Em poucas palavras, deixo aqui algumas reflexões sobre a música “Saudação Malungo” de Luedji Luna em parceria com Djonga e Dj Nyack. São poucas as minhas palavras mas carregadas de profundidade, assim como a música em questão.
Na versão de Saudação Malunga presente no EP “Mundo”, uma seleção de 5 faixas remixadas publicado em 2019, Luedji é chão intemporal para a lírica de Djonga, que segue, talvez, uma linearidade do tempo, conhecido como passado –
presente – futuro. Luedji parte de Angola, Congo, processos e revoluções, unindo- nos como companheiros que levantaram e sustentaram seus territórios, parceiros juntos na mesma embarcação.
Refletir sobre a relação entre povos companheiros de luta espalhados ao longo do continente americano me lembra Nego Bispo no texto “Somos da terra”, presente na edição nº 12 da revista “Piseagrama”. Bispo desenvolve o termo transfluência a partir da observação do movimento das águas pelo céu, buscando entender como um rio que está no Brasil se encontra com um rio que está na África, por exemplo. Resposta: “pelos rios do céu”, menciona ele. A partir disso, Bispo conclui que da mesma forma que ocorre tal encontro entre as águas doces de lugares distantes, o conhecimento entre povos também segue a confluência através do céu, da cosmologia típica de povos originários, nos conectando de forma tão profunda, seres malungos por natureza.

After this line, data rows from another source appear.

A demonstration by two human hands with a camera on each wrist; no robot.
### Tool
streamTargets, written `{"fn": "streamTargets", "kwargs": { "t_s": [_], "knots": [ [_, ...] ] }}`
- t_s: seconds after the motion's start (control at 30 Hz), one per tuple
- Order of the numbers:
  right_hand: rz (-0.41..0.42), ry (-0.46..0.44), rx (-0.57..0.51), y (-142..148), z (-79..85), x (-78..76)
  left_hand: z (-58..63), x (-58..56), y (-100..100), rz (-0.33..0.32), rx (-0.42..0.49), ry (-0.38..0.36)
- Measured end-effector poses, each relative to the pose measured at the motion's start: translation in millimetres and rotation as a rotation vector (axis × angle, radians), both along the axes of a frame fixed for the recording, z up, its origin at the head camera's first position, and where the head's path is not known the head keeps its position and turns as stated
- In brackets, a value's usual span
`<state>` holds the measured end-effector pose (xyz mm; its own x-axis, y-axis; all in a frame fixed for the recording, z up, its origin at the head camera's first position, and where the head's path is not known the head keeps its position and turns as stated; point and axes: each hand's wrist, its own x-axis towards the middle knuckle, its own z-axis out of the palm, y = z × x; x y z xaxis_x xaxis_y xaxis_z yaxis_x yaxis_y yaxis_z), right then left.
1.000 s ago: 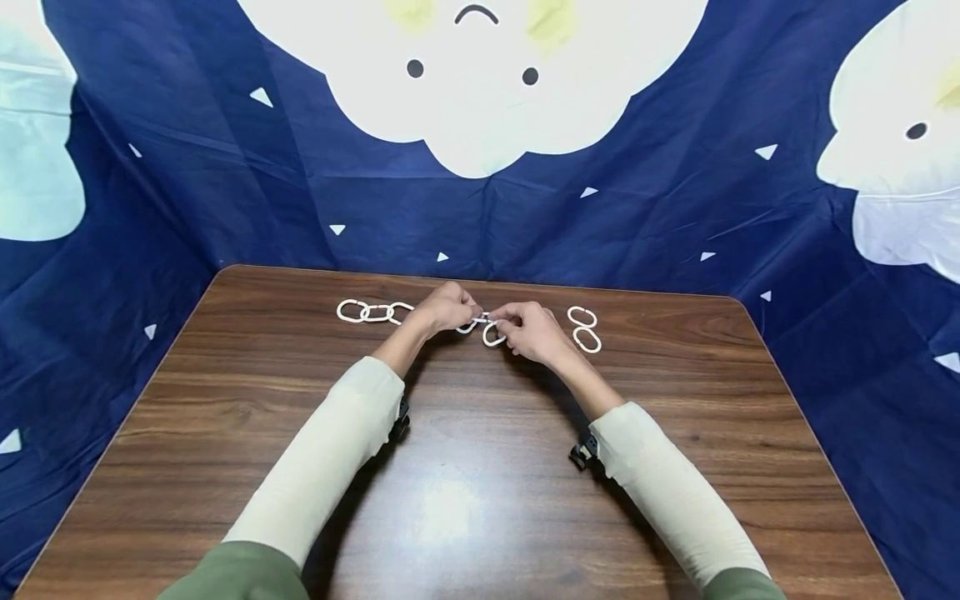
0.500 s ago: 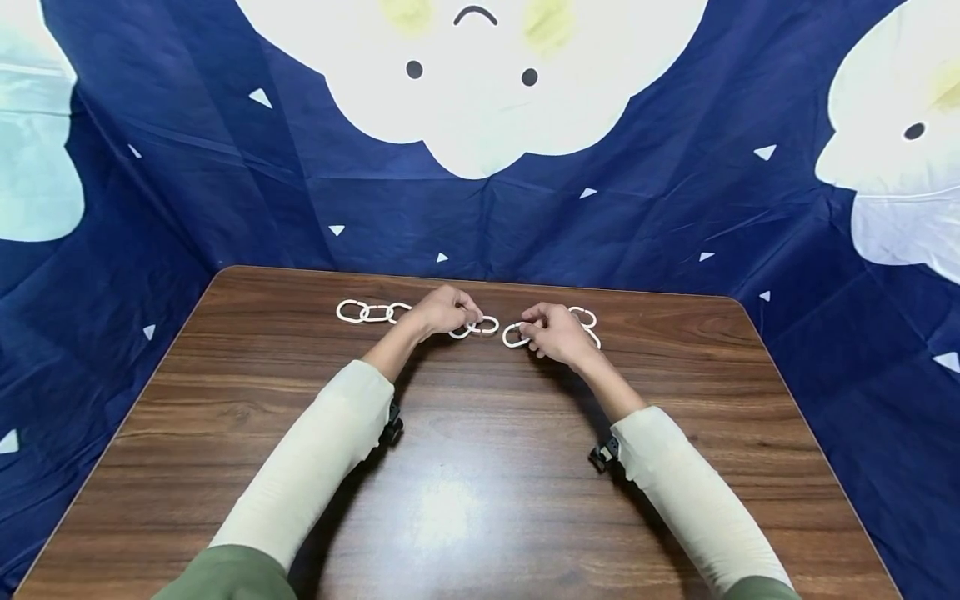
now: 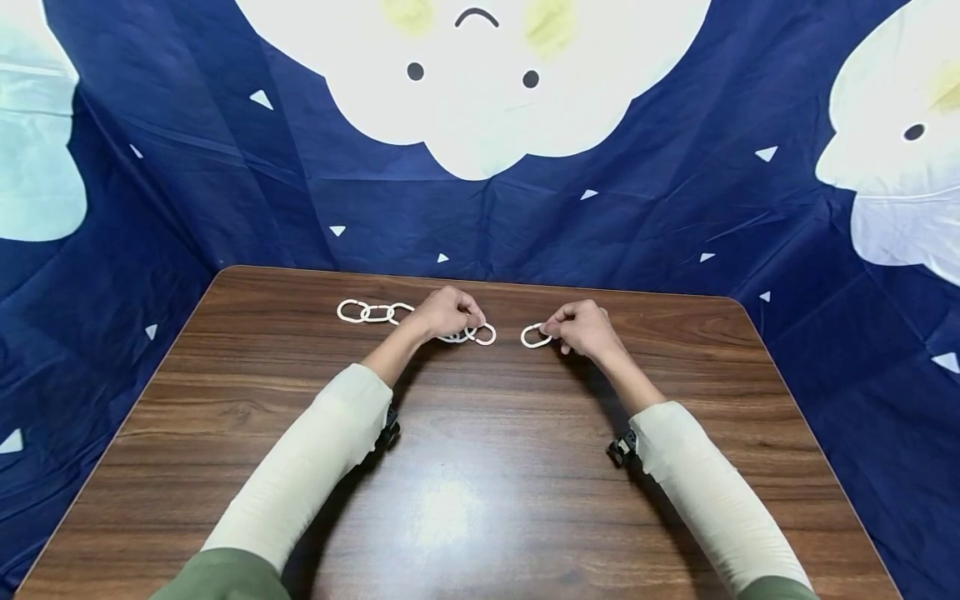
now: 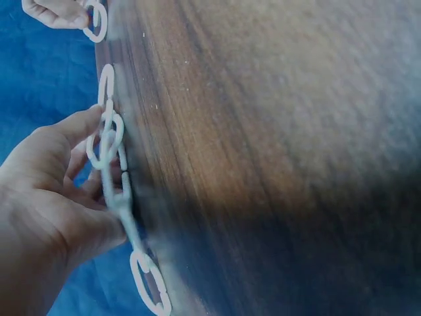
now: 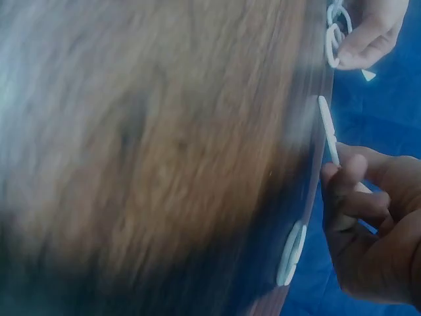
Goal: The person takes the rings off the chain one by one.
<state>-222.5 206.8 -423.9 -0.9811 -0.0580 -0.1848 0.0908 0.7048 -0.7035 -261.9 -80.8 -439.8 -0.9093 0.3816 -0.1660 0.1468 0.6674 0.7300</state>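
A chain of several white oval plastic links lies along the far part of the table. My left hand covers its middle and pinches it near the right end, where one link sticks out past the fingertips. The left wrist view shows the chain running between thumb and fingers. To the right, apart from the chain, my right hand pinches a single white link between thumb and fingers. In the right wrist view that link points up from the fingertips.
White links lie on the table beside my right hand, hidden behind it in the head view. The brown wooden table ends just beyond the hands, with a blue cloth hanging behind. Black wrist cameras sit under the sleeves.
My right hand has moved right with its link, away from the chain, and now hides the loose links. My left hand stays nearly in place; the chain's end link has swung down.
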Motion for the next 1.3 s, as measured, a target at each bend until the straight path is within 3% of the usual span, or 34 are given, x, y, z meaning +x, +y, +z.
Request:
{"fn": "streamTargets", "kwargs": {
  "t_s": [0.13, 0.5, 0.83, 1.3],
  "knots": [
    [0.002, 0.024, 0.073, 4.2, -0.5, -1.6, 0.6, 0.6, 0.2, -0.016, 0.001, 0.01],
    [-0.036, 0.001, 0.128, 11.2, -3.5, -5.5, 1.6, 2.8, 1.4, -0.009, 0.031, -0.022],
    [-0.046, -0.015, 0.103, 15.3, -8.2, -7.4, -2.5, 1.6, 0.4, 0.006, 0.046, -0.053],
    [-0.062, 0.013, 0.082, 14.3, -6.3, -3.5, -1.3, -2.4, -11.4, -0.006, 0.137, -0.005]
  ]
}}
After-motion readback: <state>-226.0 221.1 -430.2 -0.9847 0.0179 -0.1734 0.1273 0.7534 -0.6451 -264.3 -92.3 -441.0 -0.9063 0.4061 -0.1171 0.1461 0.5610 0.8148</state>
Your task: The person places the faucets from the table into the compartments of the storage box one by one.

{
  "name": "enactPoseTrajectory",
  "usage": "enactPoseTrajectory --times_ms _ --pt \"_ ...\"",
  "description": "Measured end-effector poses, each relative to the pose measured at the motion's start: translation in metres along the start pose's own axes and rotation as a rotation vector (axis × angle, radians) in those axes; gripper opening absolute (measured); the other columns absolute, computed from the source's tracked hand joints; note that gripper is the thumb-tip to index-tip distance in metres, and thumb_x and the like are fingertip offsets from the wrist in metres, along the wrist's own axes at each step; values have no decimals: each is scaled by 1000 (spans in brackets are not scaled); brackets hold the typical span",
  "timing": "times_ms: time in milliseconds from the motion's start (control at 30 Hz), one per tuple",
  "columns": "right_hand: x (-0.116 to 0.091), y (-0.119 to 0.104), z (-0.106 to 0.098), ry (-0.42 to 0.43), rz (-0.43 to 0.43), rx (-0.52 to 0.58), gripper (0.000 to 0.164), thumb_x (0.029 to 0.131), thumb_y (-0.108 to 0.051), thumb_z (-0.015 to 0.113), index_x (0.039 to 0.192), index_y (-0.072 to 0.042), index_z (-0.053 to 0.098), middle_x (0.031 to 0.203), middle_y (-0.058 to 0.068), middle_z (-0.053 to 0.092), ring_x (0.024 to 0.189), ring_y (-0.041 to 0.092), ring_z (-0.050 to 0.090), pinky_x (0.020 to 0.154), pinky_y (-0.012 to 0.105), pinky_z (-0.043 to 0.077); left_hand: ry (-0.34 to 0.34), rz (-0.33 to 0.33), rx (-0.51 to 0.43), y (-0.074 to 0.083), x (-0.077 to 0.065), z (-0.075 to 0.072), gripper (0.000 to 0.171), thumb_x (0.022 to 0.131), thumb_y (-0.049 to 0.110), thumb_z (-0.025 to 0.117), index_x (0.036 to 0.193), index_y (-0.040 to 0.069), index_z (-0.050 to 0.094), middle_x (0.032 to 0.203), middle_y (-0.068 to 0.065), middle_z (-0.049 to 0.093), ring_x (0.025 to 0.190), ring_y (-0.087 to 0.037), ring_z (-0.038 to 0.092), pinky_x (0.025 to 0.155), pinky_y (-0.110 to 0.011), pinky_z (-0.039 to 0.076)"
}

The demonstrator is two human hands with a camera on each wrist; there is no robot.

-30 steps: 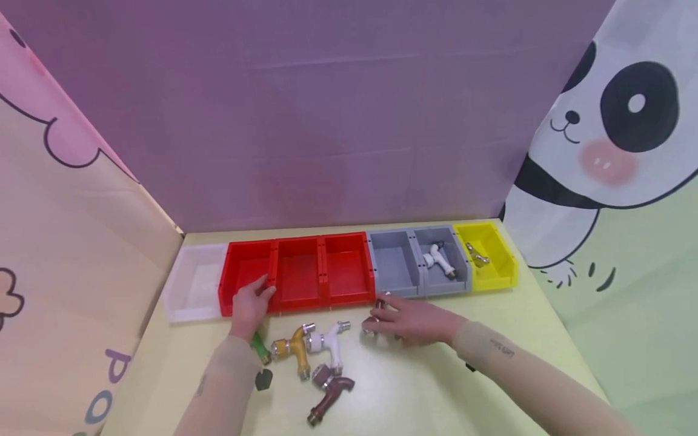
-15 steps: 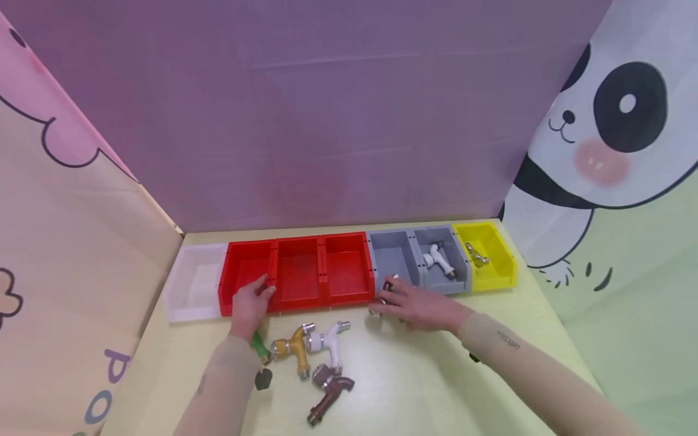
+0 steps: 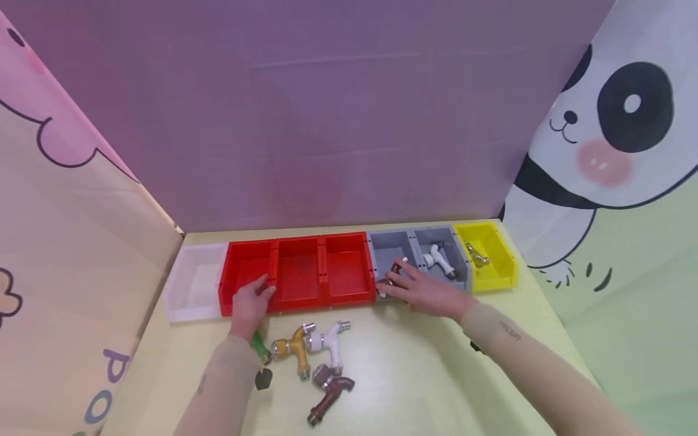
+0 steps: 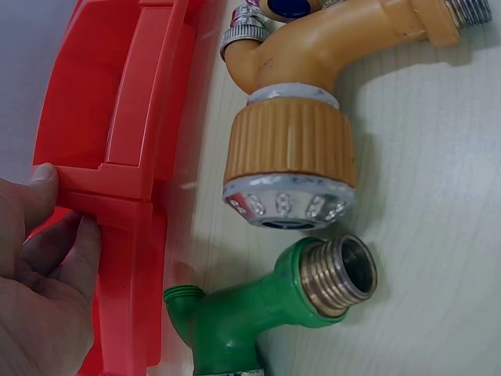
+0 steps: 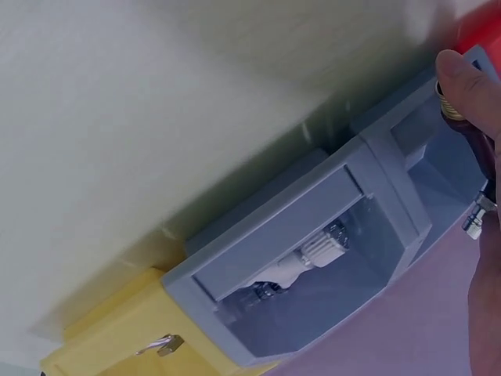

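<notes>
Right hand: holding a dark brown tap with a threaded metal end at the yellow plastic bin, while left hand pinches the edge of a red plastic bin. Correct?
Bin's grey, not yellow: the head view shows the right hand holding the dark brown tap at the leftmost grey plastic bin. The left hand does pinch the edge of a red plastic bin.
</notes>
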State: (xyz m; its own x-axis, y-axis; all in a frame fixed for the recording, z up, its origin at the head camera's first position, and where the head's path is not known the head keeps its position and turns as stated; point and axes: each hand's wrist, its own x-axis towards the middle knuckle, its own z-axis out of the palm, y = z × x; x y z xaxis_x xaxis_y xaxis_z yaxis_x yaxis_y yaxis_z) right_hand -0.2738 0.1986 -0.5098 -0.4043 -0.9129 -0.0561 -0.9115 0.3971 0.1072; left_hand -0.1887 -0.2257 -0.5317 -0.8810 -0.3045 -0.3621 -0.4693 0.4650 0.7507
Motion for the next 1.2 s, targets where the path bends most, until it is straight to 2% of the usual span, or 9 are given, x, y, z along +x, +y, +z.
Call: enactPoseTrajectory --times_ms 333,533,800,1000,1200 --pt "1 16 5 21 40 17 96 84 -12 84 162 -30 30 162 10 39 153 44 21 79 34 62 -3 5 -7 -2 3 1 63 104 25 62 160 17 36 160 -13 42 149 -40 33 112 -52 45" --pt "2 23 6 28 66 -25 97 84 -14 84 163 -29 29 163 9 38 153 43 22 73 30 62 -4 2 -5 -3 5 1 63 104 25 62 160 18 34 161 -13 41 148 -40 34 111 -52 46" --pt "7 29 5 59 74 -44 97 83 -15 86 162 -27 31 160 11 43 151 47 27 72 31 62 -7 3 -15 -4 5 1 63 104 25 62 160 17 35 161 -13 40 148 -40 33 111 -52 46" --pt "8 31 5 54 100 -8 98 83 -10 85 163 -27 29 160 11 42 153 45 22 78 36 63 -1 11 -14 -5 4 2 62 104 25 62 160 18 35 161 -13 41 148 -39 34 111 -52 46" --pt "12 32 6 36 116 16 98 84 -10 84 163 -28 29 162 10 40 153 44 21 76 35 63 3 25 -13 -4 2 2 62 104 25 61 160 17 36 160 -13 42 147 -40 35 111 -52 46"
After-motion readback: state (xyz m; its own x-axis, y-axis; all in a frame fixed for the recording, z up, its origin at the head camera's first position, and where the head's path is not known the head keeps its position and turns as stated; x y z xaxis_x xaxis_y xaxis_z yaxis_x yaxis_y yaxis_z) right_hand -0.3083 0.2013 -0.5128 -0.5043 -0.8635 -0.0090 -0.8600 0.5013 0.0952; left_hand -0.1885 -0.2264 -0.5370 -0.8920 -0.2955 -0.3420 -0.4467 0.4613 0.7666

Chamo atenção para as queimadas recentes que causaram tanto espanto mundial. Dando ênfase à Amazônia, podemos perceber a importância da preservação desse território para o mundo todo. As chuvas não são regionais, os climas não são próprios de um lugar e outro mas de todos os lugares, uma vez que a destruição da Amazônia interfere na saúde ambiental de todo globo – várias partes do ser intrincadamente ligadas. Da mesma forma que há relações profundas de ligação na natureza, me ligo profundamente a Haiti, Suriname, Cabinda, Uíge, temática da música.
Apesar de diferentes e possíveis as poéticas de Djonga e Luedji, ambas pertencem a uma mesma temática. Djonga traz uma percepção atual fruto dos processos que formam o chão do nosso país. O rapper é escurecido (pra não dizer “claro”) porém embasado, e por isso poético – poesia dá trabalho! Ele é rude, e com toda razão. Djonga fala do que vemos, escutamos e vivenciamos, enquanto Luedji traz o poderoso piso que malunga Brasil a lugares da América e África. Luedji é caminho que se faz pelo ar, Djonga é viagem no tempo pelo chão, porque os estados da matéria não são separados um do outro. As duas poéticas mencionam um futuro que se deva construir constantemente, não lá mas aqui agora, como sempre fizeram.
Vale a pena conhecer o Nego Bispo, quilombola morador da Comunidade Saco do Curtume, no Piauí. E vale a pena se atentar ao trabalho de artistas como Luedji, Djonga, Rincon, Dj Nyack, Tássia Reis e outros artistas que, malongamente, têm desenvolvido trabalhos artísticos mais que especiais neste território inacreditável chamado Brasil.
P.S.: Fico feliz por ter participado das edições do encontro “Música e Poesia como ferramenta para falar de racismo”, com Jackson Guedes, e por ter conhecido Nego Bispo por indicação de Maria Teresa. Belos amigos eu tenho.
REFERÊNCIAS:
SANTOS, Antonio Bispo. Somos da terra. PISEAGRAMA, Belo Horizonte, número 12, página 44 – 51, 2018.